An ExxonMobil oil refinery is pictured in Baton Rouge, Louisiana. (Photo: Barry Lewis/InPictures via Getty Images)

“We cannot trust fossil fuel corporations to do anything but line the pockets of their CEOs and investors at the cost of our climate and communities,” one campaigner said.

The eight largest U.S. and Europe-based oil and gas producing companies are failing to align their plans with the Paris agreement goal of limiting global heating to 1.5°C above preindustrial levels and avoiding ever more catastrophic climate impacts.

Oil Change International’s Big Oil Reality Check report, released Tuesday, concludes that the plans of BP, Chevron, ConocoPhillips, Eni, Equinor, ExxonMobil, Shell, and TotalEnergies would actually put the world on track for more than 2.4°C of warming and burn through nearly one-third of the global carbon budget for hitting the 1.5°C target.

“It’s clearer than ever that oil and gas companies—the climate arsonists fueling climate chaos—cannot be trusted to put out the fire,” David Tong, report author and global industry campaign manager at Oil Change Internationalsaid in a statement. “There is no evidence that big oil and gas companies are acting seriously to be part of the energy transition.”

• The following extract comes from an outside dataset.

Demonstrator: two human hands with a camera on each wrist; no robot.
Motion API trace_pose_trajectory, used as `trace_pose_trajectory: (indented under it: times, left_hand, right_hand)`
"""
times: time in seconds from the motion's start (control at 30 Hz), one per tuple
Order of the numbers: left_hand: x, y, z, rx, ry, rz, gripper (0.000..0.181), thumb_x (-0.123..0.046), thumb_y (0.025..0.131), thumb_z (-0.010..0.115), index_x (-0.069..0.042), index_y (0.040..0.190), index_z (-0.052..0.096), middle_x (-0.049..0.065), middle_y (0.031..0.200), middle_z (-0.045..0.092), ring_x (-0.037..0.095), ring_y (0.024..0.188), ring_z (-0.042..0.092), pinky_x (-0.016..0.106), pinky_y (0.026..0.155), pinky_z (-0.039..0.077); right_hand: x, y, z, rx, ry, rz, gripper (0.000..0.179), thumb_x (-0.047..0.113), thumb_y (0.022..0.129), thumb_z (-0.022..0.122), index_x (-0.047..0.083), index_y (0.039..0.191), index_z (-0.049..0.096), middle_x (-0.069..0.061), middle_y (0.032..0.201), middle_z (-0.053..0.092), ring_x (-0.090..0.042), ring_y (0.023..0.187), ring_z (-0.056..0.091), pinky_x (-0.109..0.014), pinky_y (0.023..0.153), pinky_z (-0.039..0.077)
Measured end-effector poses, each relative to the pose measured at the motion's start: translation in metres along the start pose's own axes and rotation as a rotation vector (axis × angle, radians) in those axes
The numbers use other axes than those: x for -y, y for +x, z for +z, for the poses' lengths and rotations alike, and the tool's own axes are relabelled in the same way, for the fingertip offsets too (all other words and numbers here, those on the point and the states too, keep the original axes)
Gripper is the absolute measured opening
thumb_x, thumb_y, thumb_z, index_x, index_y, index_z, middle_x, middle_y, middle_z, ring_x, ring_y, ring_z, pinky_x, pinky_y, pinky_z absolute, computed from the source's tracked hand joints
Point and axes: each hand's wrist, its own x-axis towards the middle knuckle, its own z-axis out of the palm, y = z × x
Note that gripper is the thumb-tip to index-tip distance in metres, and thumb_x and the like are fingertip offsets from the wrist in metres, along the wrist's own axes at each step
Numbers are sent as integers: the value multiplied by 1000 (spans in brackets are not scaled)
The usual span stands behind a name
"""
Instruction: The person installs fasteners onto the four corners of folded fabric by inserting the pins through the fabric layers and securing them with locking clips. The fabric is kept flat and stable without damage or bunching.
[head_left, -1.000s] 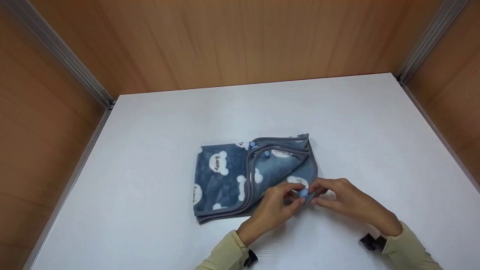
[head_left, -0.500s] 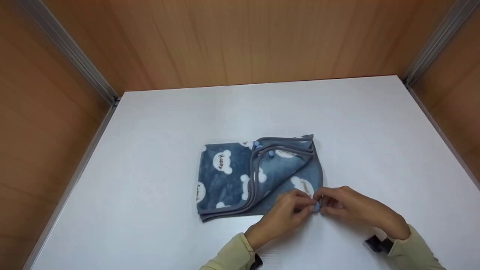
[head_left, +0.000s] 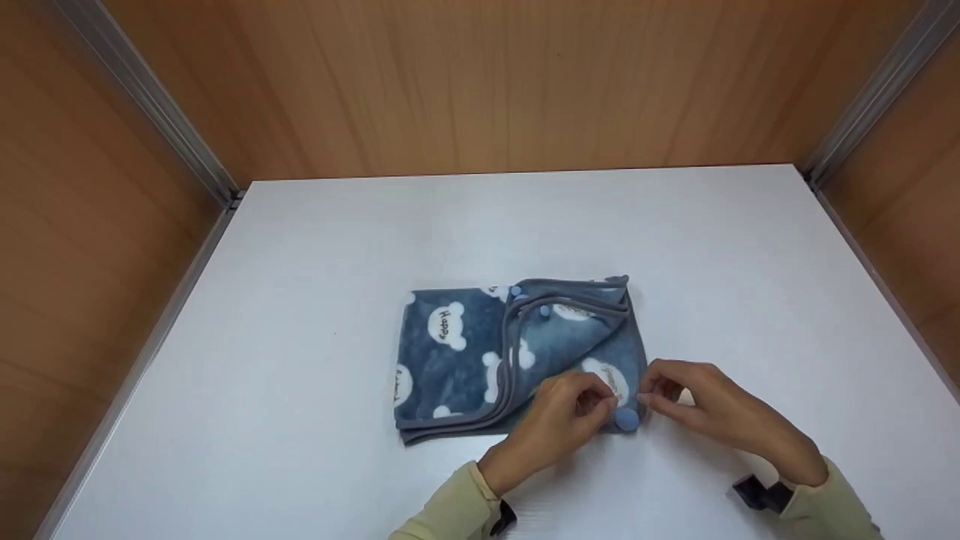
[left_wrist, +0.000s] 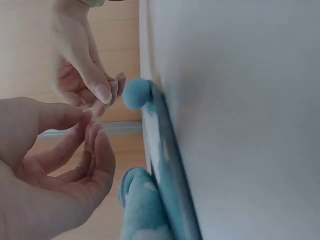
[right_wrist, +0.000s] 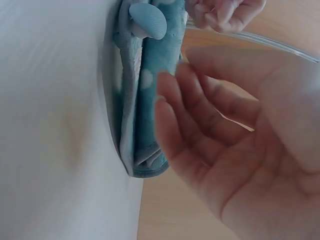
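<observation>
A folded blue blanket [head_left: 461, 375] with white bear-head prints and grey piping lies on the white table. A round light-blue knob-like fastener [head_left: 627, 419] sits on its near right corner; the left wrist view shows the same fastener [left_wrist: 136, 93] standing up from the edge. My left hand [head_left: 559, 420] hovers over the blanket just left of it, thumb and fingertips close together, nothing visible between them. To the right of that corner, my right hand [head_left: 724, 409] has loosely bent fingers and holds nothing, as the right wrist view shows [right_wrist: 225, 125].
Two smaller blue fasteners show near the blanket's far edge, one at the fold [head_left: 515, 291] and one on the turned-back flap [head_left: 545, 310]. Wooden panels [head_left: 480, 90] enclose the table [head_left: 300, 247] at the back and sides.
Both hands have come off the corner they were pinching and drawn apart. The round fastener, partly covered before, now shows whole, and the corner lies lower and flatter.
</observation>
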Motion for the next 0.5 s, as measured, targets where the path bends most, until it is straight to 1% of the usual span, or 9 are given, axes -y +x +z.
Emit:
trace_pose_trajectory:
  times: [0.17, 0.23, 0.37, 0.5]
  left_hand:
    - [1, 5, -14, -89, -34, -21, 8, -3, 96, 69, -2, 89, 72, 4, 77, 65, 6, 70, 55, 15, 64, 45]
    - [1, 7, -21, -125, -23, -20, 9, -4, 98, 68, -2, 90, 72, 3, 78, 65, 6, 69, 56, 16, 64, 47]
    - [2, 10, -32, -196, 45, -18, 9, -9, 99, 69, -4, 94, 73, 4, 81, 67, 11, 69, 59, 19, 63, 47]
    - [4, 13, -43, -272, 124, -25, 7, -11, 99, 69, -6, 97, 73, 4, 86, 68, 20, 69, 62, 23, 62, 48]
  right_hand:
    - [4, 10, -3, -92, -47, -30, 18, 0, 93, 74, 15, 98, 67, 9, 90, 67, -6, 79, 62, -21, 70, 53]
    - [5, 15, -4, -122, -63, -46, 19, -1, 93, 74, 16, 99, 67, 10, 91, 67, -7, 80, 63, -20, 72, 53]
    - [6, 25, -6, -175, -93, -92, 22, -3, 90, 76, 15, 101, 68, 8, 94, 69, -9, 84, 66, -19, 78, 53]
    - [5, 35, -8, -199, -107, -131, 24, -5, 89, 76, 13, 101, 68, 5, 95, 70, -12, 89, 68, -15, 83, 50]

The Big Oil Reality Check report reveals that oil and gas corporations are more interested in looking like they are acting on climate change than actually acting on climate change.”

For its fourth annual Big Oil Reality Check, Oil Change International judged the oil companies’ climate plans and pledges against a set of minimum standards for alignment with the Paris agreement. The standards were divided into three main categories: ambition, integrity, and people-centered transitions.

Under ambition, the companies were assessed on whether they had plans to stop oil and gas exploration, stop approving new extraction projects, decrease production every year through 2030, and stop extraction on a certain date while outlining a long-term plan to end production.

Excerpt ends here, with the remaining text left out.